No idea what Brock was doing.


----------



## Hellboy (Mar 15, 2008)

He just retired.


----------



## TraMaI (Dec 10, 2007)

BROCK JUST RETIRED


Saw it coming!


----------



## Hawndo (Aug 16, 2009)

Brock just got retired, saw that coming. The Reem will do that to you.


----------



## Rygu (Jul 21, 2008)

No more Brock, what a wonderful ******* night. 

Buh-bye.


----------



## cdtcpl (Mar 9, 2007)

Who called Brock was going to leave? Seriously, link me the thread and you get 100K. I know someone did.


----------



## Ddog0587 (Jul 2, 2011)

Literally into retirement


----------



## evilstevie (Apr 19, 2009)

Alessia said:


> Sadly, I really don't think Lesnar can compete anymore. He should retire after this.
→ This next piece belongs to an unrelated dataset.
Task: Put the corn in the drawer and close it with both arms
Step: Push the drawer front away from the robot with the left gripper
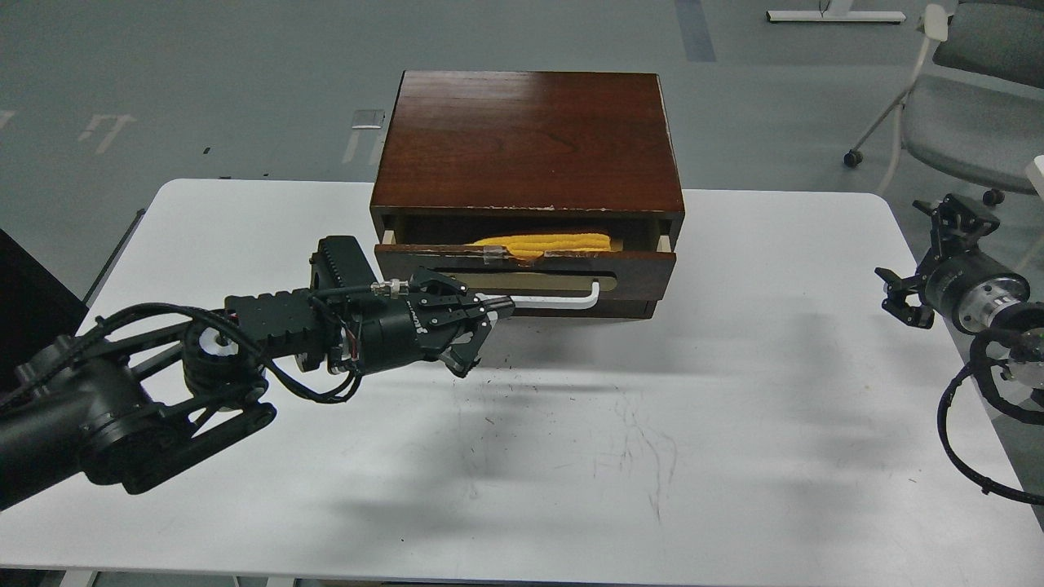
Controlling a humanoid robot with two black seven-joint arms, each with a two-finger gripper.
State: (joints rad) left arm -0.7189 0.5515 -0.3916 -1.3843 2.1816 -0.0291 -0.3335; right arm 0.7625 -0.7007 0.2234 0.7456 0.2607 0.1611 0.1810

Fights like this make the entire UFC look stupid. That was just a horrible, horrible fight for a main event. Lesnar needs to GTFO.


----------



## Shoegazer (Jun 23, 2007)

Good move, Brock. Just doesn't look like the beast we saw pre-Carwin.


----------



## footodors (Aug 26, 2007)

Can't believe anyone thought lesnar wouls win!


----------



## mr jim (Aug 14, 2009)

back to the wwe..


----------



## Composure (Jun 24, 2008)

Overeem just retired Brock. 

Win


----------



## b45her (May 28, 2007)

overeem just made brock look like a helpless child .


----------



## AJClark (Sep 19, 2010)

Didn't see that coming


----------



## footodors (Aug 26, 2007)

overeem will destroy JDS


----------



## DrFunk (Mar 10, 2009)

WTF was Brock thinking? It's about time he realizes to ditch the woods he lives in and take his ass to a real training camp. Trading with a striker... even if he Reem stuffed all his takedowns he still should have been attempting takedowns all night long.. What a stupid fight.


----------



## The Dark Knight (Jun 29, 2008)

Flipping hell, I didn't want Brock to RETIRE.


----------



## Roflcopter (Sep 5, 2008)

rygu said:


> JDS will handle Overeem no problem.
> 
> Unline Brock, JDS can take a punch and kick without turtling.


So can Badr Hari, so can Gohkhan Saki, so can Peter Aerts.


Don't be foolish. 

JDS can beat Overeem but I'm taking The Reem.


----------



## 420atalon (Sep 13, 2008)

cdtcpl said:


> Who called Brock was going to leave? Seriously, link me the thread and you get 100K. I know someone did.


I just created a thread about it just before he announced it lol


----------



## Soakked (Feb 5, 2007)

Just ignored JDS which I didn't like.


----------



## Woodenhead (Jan 5, 2010)

I was thinking that during the announcements: Brock loss = done. Reem loss = done with octagon

Anyway - yeah, everyone who said Brock can't handle getting hit = 100% correct.


----------



## Hellboy (Mar 15, 2008)

Lesnar is going to win the 2012 Royal Rumble.


----------



## Nikkolai (Jan 7, 2008)

420atalon said:


> Lesnar go retire now you bum. Tired of being fed bs from fighters. You were just here for another pay check and we all know it. Time to go back to acting... You must do that decent considering you had us still buying into your crap.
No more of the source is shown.